How long do I expect to fight this 'good' fight?
I don't get live a normal life. I have been at the emotional and psychological doorstep of my own demise more times than even I am probably aware of. For a number of years I have simply felt ready to go; worn out by years of internal suffering. My back is against the wall, negativity often gnawing at my heels every day, people I know and thought I could trust or droves of absolute strangers literally hate and fear me. Or they go out of their way to make life difficult for me...
In the words of Marvel's Cinematic Universe Steve Rogers/Captain America - and - a fitting six-word psychiatric rehab memoir:
"I can do this all day."
I own this moment same as either of you can too. Bring it on. Bring on the likes of Thanos and bring on the bullies, because I can still do life all day and advocate to help people like me. Not for fame, money, or glory. Certainly not for me...
For all of you.
And for the person who reached out to me seeking guidance as well as to express her respect for my mental health advocacy efforts, this is for You. What you have done and learned so far in your experiences with mental illness have molded you into a remarkable person. Not to mention your creativity and experiences with music. I wish you the very best and brightest with your endeavors to advocate for mental health awareness.
Let us both, and with others like us, stand our ground against stigma to help change the world's perception and acceptance of mental health.
|Posted on July 14, 2018 at 1:05 AM||comments (0)|
Why do I take advocating for mental health awareness so seriously, such as treating people with respect and avoiding confrontational behavior?
When you are dealing with a person's emotional well-being or mental health, it is very important to do more good than harm. One of the most effective ways to accomplish this is simply by being as considerate as possible of their feelings. You will only worsen someone's mental health with intentionally negative behavior. For example, I have been bullied ever since high school and as recently as this year. I was personally oppressed by a member of this community for my respectfully expressed political views. Her silence has caused anxiety and paranoia that she may turn others against me.

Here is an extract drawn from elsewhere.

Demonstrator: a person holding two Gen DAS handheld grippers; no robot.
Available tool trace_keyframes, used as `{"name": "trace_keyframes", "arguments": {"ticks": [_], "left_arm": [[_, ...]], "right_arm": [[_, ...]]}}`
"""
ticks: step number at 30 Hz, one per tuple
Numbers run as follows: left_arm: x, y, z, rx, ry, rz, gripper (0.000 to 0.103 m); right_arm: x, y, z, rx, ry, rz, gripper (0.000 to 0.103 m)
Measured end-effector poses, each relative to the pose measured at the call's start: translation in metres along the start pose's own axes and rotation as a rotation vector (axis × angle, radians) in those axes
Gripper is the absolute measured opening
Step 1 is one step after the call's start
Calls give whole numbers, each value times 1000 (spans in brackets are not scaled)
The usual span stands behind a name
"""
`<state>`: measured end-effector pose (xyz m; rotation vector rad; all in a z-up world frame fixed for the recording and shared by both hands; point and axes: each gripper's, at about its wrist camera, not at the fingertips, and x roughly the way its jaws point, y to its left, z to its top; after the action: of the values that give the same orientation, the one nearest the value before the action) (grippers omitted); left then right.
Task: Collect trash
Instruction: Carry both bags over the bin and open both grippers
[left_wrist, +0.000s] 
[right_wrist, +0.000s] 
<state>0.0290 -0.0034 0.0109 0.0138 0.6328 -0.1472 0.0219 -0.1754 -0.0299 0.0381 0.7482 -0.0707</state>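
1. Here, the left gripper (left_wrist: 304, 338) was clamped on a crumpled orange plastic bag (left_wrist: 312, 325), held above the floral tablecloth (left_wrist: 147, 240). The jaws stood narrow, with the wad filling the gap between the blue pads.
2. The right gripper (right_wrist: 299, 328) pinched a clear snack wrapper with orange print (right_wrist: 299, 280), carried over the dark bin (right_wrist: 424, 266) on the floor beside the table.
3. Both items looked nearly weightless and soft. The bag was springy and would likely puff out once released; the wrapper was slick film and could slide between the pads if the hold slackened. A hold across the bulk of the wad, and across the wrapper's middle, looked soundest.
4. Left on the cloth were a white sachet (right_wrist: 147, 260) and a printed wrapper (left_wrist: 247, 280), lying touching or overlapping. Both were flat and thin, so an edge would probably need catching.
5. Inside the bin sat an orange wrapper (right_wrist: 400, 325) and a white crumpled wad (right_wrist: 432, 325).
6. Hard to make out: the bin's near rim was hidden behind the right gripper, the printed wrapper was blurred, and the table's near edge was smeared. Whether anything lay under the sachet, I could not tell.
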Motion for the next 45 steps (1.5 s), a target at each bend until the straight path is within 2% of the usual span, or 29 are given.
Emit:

A former classmate vindictively bullied me on Facebook for my views on LGBTQIA+ despite supposedly being a supporter himself. Both of them knew I had a past history of being bullied. The first one also knew that I have mental health diagnoses. Yet, they were intentionally hostile because of their hateful motivations.
So I ask myself, "Should I be treated like this especially if it hurts my mental health?" Absolutely not. Neither should anyone else with or without mental health issues. I take my advocacy very seriously, because I know what being oppressed and intentionally bullied feels like. Miserable, threatened, worthless, as if you shouldn't fit in socially or don't belong on this world at all. Bullying behavior has become a serious problem in our society and a lot more action needs to be done to stop it. If someone demeans you by saying nasty and hateful comments, or threatens to follow you off the city bus and assault you for the outfit you wear (which happened to someone I know), these actions hurt your emotional well-being. I do recognize a need to balance being too hard or soft on someone. Negative bullying behavior, however, serves no purpose but to inflict harm on a person who is probably already struggling.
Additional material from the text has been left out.